Oil giant Royal Dutch Shell has reported a 77% jump in second-quarter profit, thanks to higher energy prices.
Shell's profit for the three months to June came in at $8bn (£4.9bn) on a current cost of supplies basis, up from $4.5bn in the same period last year.
Though oil and gas production was 2% lower than the same quarter in 2010, the company said it had benefited from asset sales in the first half of 2011.
Earlier this week, rival BP announced second-quarter profits of $5.3bn.
On Thursday, larger US rival Exxon Mobil said that net profit rose 41% to $10.7bn for the three months to June from the same period last year.

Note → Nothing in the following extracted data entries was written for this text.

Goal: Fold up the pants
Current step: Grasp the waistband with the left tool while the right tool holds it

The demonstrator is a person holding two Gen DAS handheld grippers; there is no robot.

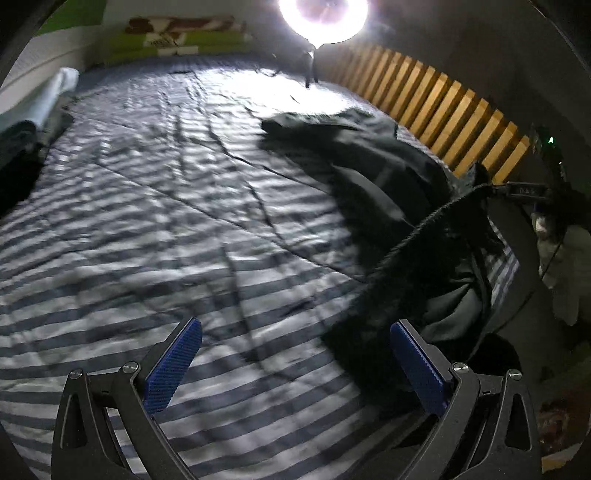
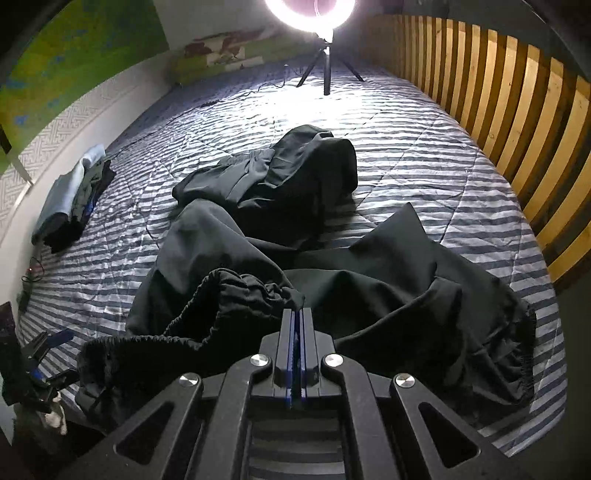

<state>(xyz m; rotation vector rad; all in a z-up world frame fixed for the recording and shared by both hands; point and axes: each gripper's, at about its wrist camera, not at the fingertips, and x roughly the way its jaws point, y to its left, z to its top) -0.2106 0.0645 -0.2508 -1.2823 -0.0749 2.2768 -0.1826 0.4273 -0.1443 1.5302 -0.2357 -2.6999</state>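
The right gripper has its blue pads pressed together on the gathered elastic waistband of the black pants, so the cloth hangs from that pinch and trails forward and away from it over the striped bed cover. The left gripper stands wide apart with nothing between its pads; the stretched waistband edge runs past its right finger, rising away toward the far right where the other tool holds it. So the nearest free cloth lies just right of and ahead of the open claw, and a short swing that way would, I judge, bring the band between the pads. The garment's long axis runs from the clamped claw forward toward the ring light, with both legs crumpled in a heap ahead instead of lying straight; one leg humps up beyond, another fold peaks to the clamped claw's right. Folding has hardly begun: the pants need spreading flat first. To the left of both claws the cover is open and bare as far as a stack of folded clothes at the far left; to the right the wooden slat rail closes the bed, and the near bed edge sits under the clamped claw
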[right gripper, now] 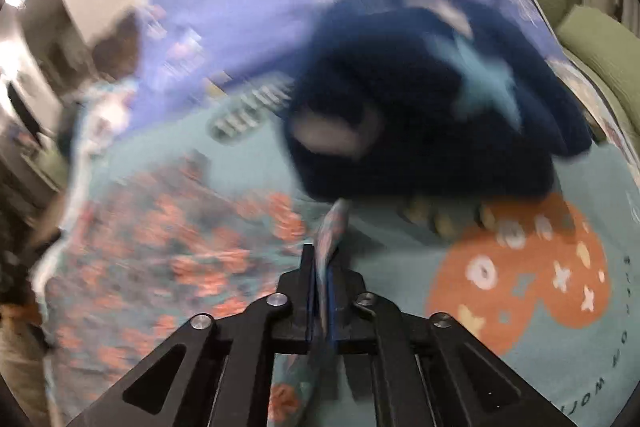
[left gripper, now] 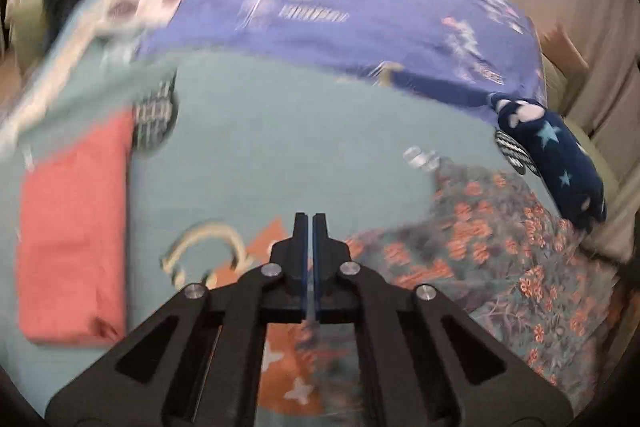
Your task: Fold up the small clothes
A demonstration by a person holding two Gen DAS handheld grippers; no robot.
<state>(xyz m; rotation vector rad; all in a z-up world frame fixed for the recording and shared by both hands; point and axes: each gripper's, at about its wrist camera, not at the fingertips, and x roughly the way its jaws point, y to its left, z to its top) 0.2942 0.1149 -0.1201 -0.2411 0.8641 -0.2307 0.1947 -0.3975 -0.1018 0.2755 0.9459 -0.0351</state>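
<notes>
Right gripper (right gripper: 322, 267) jaws pinched on floral cloth (right gripper: 168, 251) edge beside navy bundle (right gripper: 420, 107), left gripper (left gripper: 310, 227) jaws closed empty; lift slow, keep edge taut, align corners.

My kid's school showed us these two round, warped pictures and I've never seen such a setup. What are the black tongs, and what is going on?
A person holds a two-finger gripper in each hand; a fisheye camera on each looks along its fingers. In the left view, the left gripper is shut with nothing visible between its tips. In the right view, the right gripper pinches a fold of the floral garment. On the teal bed cover also lie a folded coral cloth and a dark blue starred garment.
</notes>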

The price of oil is much higher now than it was a year ago, in part inflated by political unrest in oil-producing countries such as Libya.

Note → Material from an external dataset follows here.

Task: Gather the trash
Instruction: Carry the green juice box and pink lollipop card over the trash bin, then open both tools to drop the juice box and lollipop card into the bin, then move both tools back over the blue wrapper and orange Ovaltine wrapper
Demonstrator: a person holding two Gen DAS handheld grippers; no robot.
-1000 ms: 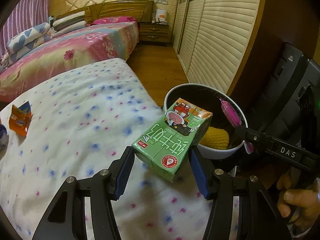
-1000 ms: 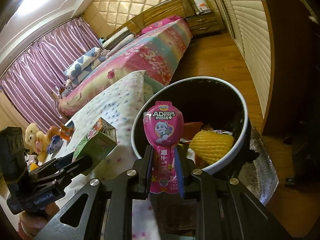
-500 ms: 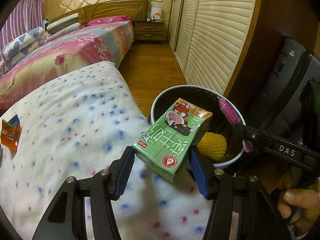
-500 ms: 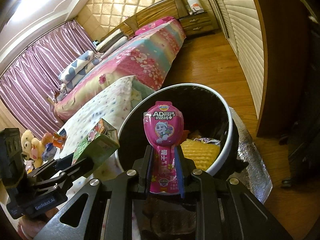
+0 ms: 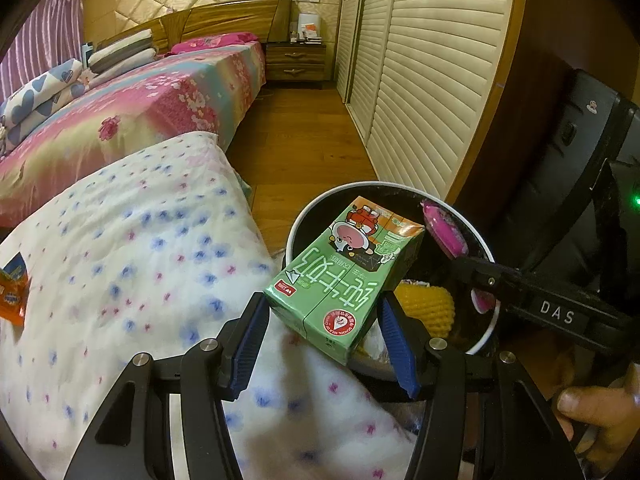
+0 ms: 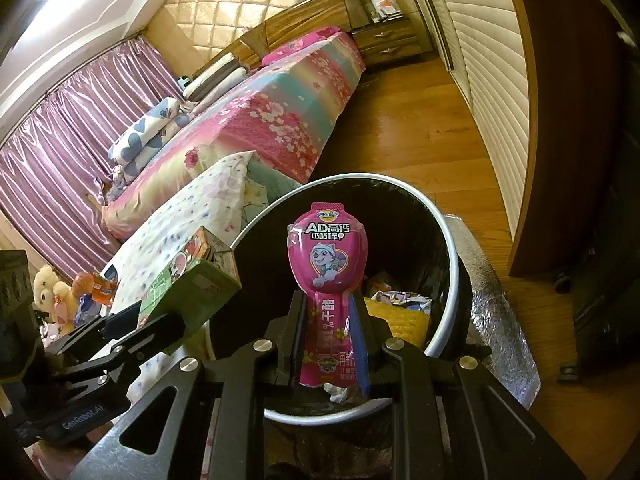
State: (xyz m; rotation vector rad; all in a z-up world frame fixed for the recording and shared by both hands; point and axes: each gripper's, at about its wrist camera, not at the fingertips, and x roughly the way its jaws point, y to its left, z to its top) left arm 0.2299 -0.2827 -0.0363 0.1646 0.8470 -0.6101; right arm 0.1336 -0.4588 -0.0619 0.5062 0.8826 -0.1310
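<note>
My left gripper (image 5: 320, 340) is shut on a green milk carton (image 5: 344, 276) and holds it over the near-left rim of a round black bin with a white rim (image 5: 486, 248). The carton also shows in the right wrist view (image 6: 188, 280). My right gripper (image 6: 330, 332) is shut on a pink snack wrapper (image 6: 326, 256) and holds it upright above the bin (image 6: 452, 264). The wrapper also shows in the left wrist view (image 5: 444, 228). Inside the bin lie a yellow foam net (image 5: 424, 304) and other wrappers.
A white quilt with coloured dots (image 5: 140, 260) lies left of the bin, with an orange wrapper (image 5: 12, 292) on its left edge. A pink bed (image 5: 152, 100), wooden floor (image 5: 296, 140) and slatted wardrobe doors (image 5: 420, 80) lie beyond. A black suitcase (image 5: 568, 160) stands right of the bin.
Both grippers have moved closer to the bin with their loads. The carton now overlaps the bin's rim, and the wrapper sits further over its opening.
</note>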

Twelve months ago, US light sweet crude oil was trading at about $78 a barrel. It is currently trading at about $97 a barrel, having topped $110 at the end of April.
Shell also said it had sold $4bn of non-core assets in the first six months of the year, which was a "key driver" to reducing costs and improving its operating performance.

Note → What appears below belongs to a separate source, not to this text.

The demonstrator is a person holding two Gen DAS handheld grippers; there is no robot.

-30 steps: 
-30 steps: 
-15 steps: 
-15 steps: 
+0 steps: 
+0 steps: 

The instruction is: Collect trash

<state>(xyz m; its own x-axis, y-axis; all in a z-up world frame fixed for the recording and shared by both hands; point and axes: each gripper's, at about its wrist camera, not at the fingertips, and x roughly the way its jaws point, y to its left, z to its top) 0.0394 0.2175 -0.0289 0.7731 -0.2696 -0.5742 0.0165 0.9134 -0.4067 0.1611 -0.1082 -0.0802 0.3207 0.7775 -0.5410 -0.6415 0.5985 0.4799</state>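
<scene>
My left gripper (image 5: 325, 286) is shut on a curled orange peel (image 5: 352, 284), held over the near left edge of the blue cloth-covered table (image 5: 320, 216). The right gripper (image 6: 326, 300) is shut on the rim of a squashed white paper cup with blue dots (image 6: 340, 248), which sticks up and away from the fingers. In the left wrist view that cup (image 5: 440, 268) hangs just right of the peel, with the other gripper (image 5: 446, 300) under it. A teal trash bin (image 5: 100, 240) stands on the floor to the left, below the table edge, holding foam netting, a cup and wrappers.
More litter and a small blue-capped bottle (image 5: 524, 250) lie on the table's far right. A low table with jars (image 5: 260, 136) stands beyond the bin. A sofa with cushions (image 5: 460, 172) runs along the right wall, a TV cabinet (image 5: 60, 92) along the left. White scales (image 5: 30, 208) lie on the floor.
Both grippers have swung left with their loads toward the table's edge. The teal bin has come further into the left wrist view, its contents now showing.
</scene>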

However, like BP, Shell's production was down in the second quarter year-on-year, due to field sales and warm weather which hit European gas demand.
But the company said it had started three large-scale projects this year that would add to its oil production by over 400,000 barrels per day.
These are a Canadian oil sands venture and two gas plants in Qatar, in which it has invested $30bn.
"We have made important progress with new production in 2011, and the ramp-up of our new projects should drive our financial performance in the coming quarters," said Shell chief executive Peter Voser.